**To do**
Could you output each record below exactly as it stands and leave the pictures out?
───── The data
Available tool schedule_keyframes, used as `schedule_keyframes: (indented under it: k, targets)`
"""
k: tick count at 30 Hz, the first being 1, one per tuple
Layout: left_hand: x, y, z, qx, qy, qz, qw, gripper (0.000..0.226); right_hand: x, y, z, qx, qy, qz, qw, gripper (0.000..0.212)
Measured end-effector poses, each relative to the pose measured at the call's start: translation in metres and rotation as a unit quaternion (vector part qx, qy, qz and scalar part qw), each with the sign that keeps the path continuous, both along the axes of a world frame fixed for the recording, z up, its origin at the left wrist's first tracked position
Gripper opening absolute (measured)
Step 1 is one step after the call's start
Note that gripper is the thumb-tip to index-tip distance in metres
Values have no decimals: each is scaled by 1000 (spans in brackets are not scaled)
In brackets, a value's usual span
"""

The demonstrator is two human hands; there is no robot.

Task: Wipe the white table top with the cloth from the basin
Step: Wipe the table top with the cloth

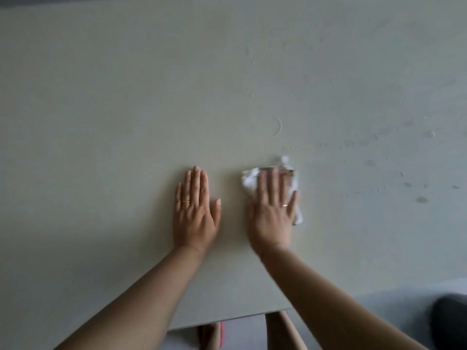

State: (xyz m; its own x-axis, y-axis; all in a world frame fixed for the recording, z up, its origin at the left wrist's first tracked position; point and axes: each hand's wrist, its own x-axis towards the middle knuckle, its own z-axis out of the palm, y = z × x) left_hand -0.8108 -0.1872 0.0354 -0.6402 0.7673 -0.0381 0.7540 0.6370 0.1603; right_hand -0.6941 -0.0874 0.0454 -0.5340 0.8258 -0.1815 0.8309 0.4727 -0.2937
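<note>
Nearest, below the near edge of the pale white flat worktop [126, 97]: grey floor [391, 304], a pink slipper [222, 333], and a dark rounded object [449, 314] in the near right corner, too cut off to tell what.

Two bare forearms reaching over that edge, side by side. Left hand [194, 215] laid palm down on the bare worktop, fingers straight and close together, thumb out to the right, holding nothing. One thin gold ring [186, 201] on it.

Just to its right and apart from it, right hand [271, 215] likewise flat and palm down, fingers straight and slightly spread, pressing on one crumpled white cloth [249, 179]. A second gold ring [284, 205] here. Slightly blurred, this hand.

Cloth lying on the worktop under the fingers, showing past the fingertips on the far side, left of the index finger and along the hand's right edge.

Counted: two hands, two rings, one cloth.

Farther off, a faint curved streak [278, 126] just beyond the cloth, and scattered wet spots [422, 199] on the right part of the worktop.
</note>
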Motion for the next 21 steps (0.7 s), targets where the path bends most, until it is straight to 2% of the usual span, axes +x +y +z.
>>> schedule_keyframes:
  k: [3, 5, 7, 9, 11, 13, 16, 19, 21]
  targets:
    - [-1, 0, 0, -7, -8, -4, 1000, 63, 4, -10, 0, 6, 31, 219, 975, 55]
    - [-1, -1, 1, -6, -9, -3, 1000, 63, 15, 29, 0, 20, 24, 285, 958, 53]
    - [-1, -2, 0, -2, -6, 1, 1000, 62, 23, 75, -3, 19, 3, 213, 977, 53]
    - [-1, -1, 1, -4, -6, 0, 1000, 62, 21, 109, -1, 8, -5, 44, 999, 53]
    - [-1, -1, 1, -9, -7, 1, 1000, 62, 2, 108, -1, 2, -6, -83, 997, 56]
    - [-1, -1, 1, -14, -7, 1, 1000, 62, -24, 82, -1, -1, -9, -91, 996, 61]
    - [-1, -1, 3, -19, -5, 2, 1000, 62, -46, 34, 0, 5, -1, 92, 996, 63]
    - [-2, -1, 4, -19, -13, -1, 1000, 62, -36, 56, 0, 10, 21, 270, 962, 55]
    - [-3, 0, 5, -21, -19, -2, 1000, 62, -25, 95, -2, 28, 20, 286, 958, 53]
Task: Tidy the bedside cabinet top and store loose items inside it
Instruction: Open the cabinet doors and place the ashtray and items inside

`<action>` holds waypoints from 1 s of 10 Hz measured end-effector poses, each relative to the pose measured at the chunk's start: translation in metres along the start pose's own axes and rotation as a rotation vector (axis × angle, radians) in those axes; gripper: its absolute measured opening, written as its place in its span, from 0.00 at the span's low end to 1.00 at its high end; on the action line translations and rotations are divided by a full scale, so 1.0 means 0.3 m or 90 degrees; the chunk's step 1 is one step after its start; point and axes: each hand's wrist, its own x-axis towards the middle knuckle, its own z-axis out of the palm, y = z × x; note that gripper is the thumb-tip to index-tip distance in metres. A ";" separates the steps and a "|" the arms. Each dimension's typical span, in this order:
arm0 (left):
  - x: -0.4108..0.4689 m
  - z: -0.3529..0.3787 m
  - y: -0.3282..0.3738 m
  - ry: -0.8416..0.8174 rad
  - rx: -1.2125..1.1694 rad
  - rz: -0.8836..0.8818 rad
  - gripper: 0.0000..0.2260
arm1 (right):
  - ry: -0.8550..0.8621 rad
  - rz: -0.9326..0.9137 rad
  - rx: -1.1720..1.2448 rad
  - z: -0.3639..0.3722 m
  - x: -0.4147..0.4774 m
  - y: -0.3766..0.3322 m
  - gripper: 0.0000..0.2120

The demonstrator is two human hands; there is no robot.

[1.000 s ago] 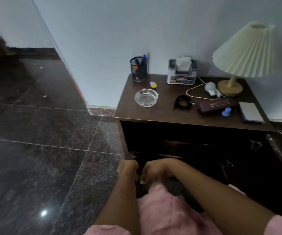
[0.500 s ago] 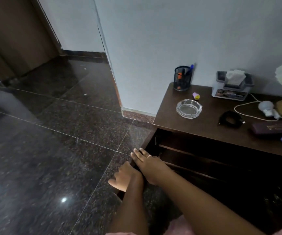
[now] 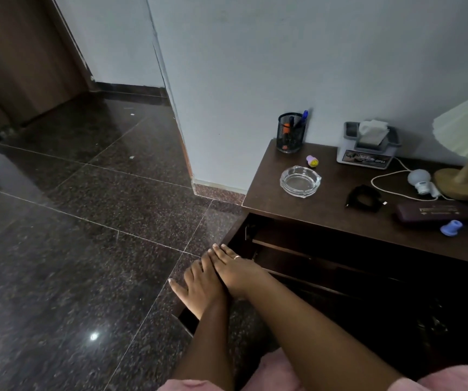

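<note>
Below the dark cabinet (image 3: 325,204), both flat-fingered grips, left (image 3: 199,289) and right (image 3: 235,266), hold nothing.

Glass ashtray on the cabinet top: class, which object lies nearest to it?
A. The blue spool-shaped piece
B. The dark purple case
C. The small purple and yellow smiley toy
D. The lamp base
C: the small purple and yellow smiley toy sits just behind the glass ashtray, while the lamp base, the blue spool-shaped piece and the dark purple case all lie far over on the cabinet's right side.
</note>
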 end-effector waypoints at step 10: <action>0.144 -0.029 0.677 -0.204 -0.931 -0.095 0.23 | 0.424 0.581 0.434 -0.314 0.141 0.750 0.20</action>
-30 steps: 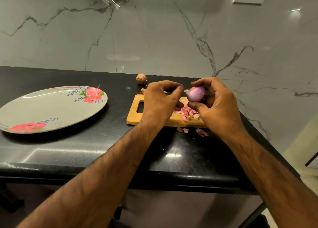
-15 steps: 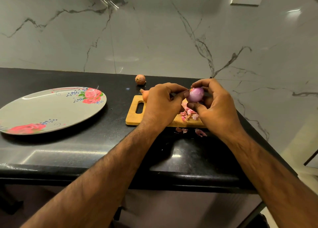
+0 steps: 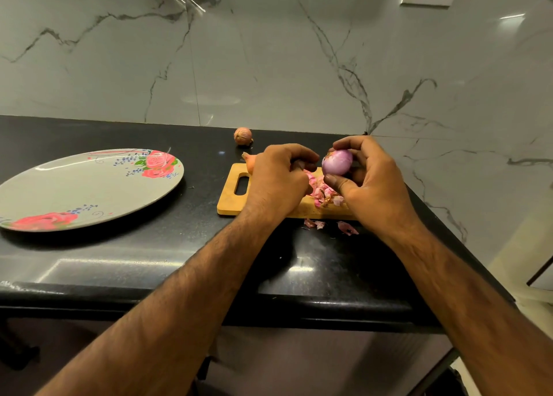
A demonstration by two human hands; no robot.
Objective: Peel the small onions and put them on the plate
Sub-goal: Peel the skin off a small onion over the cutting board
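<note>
The flowered plate (image 3: pixel 74 186) lies at the left of the dark surface (image 3: pixel 149 261), well apart from the work. An unpeeled onion (image 3: pixel 243 135) sits by the far wall. A second onion (image 3: pixel 250 162) peeks out behind the left hand (image 3: pixel 281 183), at the far corner of the cutting board (image 3: pixel 232 199). That hand's fingers are curled, with the tips just left of the held onion (image 3: pixel 337 162); I cannot tell whether they pinch any skin. The right hand (image 3: pixel 377 183) grips the held onion above the board, thumb below and fingertips above (glossy purple, a brownish patch at its upper left). Loose peels (image 3: pixel 321 190) lie beneath. The plate is to the left, past the left forearm, so the left hand is nearer it.
</note>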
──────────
**Answer to the exercise**
Available tool schedule_keyframes, used as `schedule_keyframes: (indented under it: k, targets)`
"""
k: tick count at 30 Hz, the first being 1, one per tuple
Layout: left_hand: x, y, z, qx, qy, qz, qw, gripper (0.000..0.226); right_hand: x, y, z, qx, qy, qz, qw, gripper (0.000..0.212)
Measured end-effector poses, each relative to the pose measured at the call's start: translation in metres and rotation as a unit quaternion (vector part qx, qy, qz and scalar part qw), each with the sign that keeps the path continuous, both along the axes of a world frame fixed for the recording, z up, its origin at the left wrist's first tracked position
Gripper opening absolute (measured)
Step 1 is one step after the call's start
Note that gripper is the thumb-tip to index-tip distance in metres
Values have no decimals: each is scaled by 1000 (spans in brackets are not scaled)
In brackets, a value's usual span
"""

The demonstrator is two human hands; there is no robot.

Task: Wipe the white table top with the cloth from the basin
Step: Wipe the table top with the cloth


State: (xyz m; its own x-axis, y-axis; all in a world frame fixed for the recording, z up, its origin at the left wrist's first tracked position; point and axes: each hand's wrist, its own x-axis towards the middle knuckle, its own z-axis out of the palm, y = z × x) left_hand -0.8108 -0.1872 0.0354 -0.6402 0.7673 -0.0381 0.7540 0.6370 0.1603; right_hand -0.6941 -0.0874 0.0454 -0.5340 0.8258 -0.1815 0.8309 0.4727 -0.2937
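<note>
Nearest, below the near edge of the pale white flat worktop [126, 97]: grey floor [391, 304], a pink slipper [222, 333], and a dark rounded object [449, 314] in the near right corner, too cut off to tell what.

Two bare forearms reaching over that edge, side by side. Left hand [194, 215] laid palm down on the bare worktop, fingers straight and close together, thumb out to the right, holding nothing. One thin gold ring [186, 201] on it.

Just to its right and apart from it, right hand [271, 215] likewise flat and palm down, fingers straight and slightly spread, pressing on one crumpled white cloth [249, 179]. A second gold ring [284, 205] here. Slightly blurred, this hand.

Cloth lying on the worktop under the fingers, showing past the fingertips on the far side, left of the index finger and along the hand's right edge.

Counted: two hands, two rings, one cloth.

Farther off, a faint curved streak [278, 126] just beyond the cloth, and scattered wet spots [422, 199] on the right part of the worktop.
</note>
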Motion for the next 21 steps (0.7 s), targets where the path bends most, until it is straight to 2% of the usual span, axes +x +y +z.
>>> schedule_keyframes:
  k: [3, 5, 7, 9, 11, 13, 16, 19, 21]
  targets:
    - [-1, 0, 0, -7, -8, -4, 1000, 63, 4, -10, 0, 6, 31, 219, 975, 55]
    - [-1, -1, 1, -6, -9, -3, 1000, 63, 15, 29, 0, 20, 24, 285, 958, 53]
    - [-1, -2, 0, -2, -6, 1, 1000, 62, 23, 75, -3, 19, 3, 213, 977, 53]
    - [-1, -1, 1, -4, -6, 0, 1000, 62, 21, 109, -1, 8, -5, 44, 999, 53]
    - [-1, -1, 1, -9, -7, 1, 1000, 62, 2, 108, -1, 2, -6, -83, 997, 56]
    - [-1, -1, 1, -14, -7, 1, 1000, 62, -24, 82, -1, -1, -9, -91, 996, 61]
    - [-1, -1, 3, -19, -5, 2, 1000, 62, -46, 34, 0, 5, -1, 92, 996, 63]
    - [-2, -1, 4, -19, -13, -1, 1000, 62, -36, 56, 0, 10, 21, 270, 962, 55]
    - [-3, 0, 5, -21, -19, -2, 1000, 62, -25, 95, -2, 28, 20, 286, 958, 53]
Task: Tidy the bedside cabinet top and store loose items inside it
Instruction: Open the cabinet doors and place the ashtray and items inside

`<action>` holds waypoints from 1 s of 10 Hz measured end-effector poses, each relative to the pose measured at the chunk's start: translation in metres along the start pose's own axes and rotation as a rotation vector (axis × angle, radians) in those axes; gripper: its absolute measured opening, written as its place in its span, from 0.00 at the span's low end to 1.00 at its high end; on the action line translations and rotations are divided by a full scale, so 1.0 means 0.3 m or 90 degrees; the chunk's step 1 is one step after its start; point and axes: each hand's wrist, its own x-axis towards the middle knuckle, its own z-axis out of the palm, y = z × x; note that gripper is the thumb-tip to index-tip distance in metres. A ";" separates the steps and a "|" the arms. Each dimension's typical span, in this order:
arm0 (left):
  - x: -0.4108..0.4689 m
  - z: -0.3529..0.3787 m
  - y: -0.3282..0.3738 m
  - ry: -0.8416..0.8174 rad
  - rx: -1.2125..1.1694 rad
  - rz: -0.8836..0.8818 rad
  - gripper: 0.0000..0.2260
arm1 (right):
  - ry: -0.8550..0.8621 rad
  - rz: -0.9326..0.9137 rad
  - rx: -1.1720..1.2448 rad
  - z: -0.3639..0.3722 m
  - x: -0.4147..0.4774 m
  - y: -0.3766..0.3322 m
  - gripper: 0.0000..0.2120

The demonstrator is two human hands; there is no robot.

[1.000 s ago] 
[0.500 s ago] 
[now] 

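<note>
Below the dark cabinet (image 3: 325,204), both flat-fingered grips, left (image 3: 199,289) and right (image 3: 235,266), hold nothing.

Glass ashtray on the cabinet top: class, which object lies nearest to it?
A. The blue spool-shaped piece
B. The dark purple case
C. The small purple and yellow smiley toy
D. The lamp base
C: the small purple and yellow smiley toy sits just behind the glass ashtray, while the lamp base, the blue spool-shaped piece and the dark purple case all lie far over on the cabinet's right side.
</note>
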 end-effector waypoints at step 10: <action>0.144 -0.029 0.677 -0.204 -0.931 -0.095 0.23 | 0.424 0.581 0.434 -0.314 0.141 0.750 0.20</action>
-30 steps: 
-15 steps: 
+0 steps: 
A demonstration by two human hands; no robot.
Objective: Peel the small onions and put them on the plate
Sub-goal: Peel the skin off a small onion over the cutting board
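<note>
The flowered plate (image 3: pixel 74 186) lies at the left of the dark surface (image 3: pixel 149 261), well apart from the work. An unpeeled onion (image 3: pixel 243 135) sits by the far wall. A second onion (image 3: pixel 250 162) peeks out behind the left hand (image 3: pixel 281 183), at the far corner of the cutting board (image 3: pixel 232 199). That hand's fingers are curled, with the tips just left of the held onion (image 3: pixel 337 162); I cannot tell whether they pinch any skin. The right hand (image 3: pixel 377 183) grips the held onion above the board, thumb below and fingertips above (glossy purple, a brownish patch at its upper left). Loose peels (image 3: pixel 321 190) lie beneath. The plate is to the left, past the left forearm, so the left hand is nearer it.
</note>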

What has been written here completes the answer.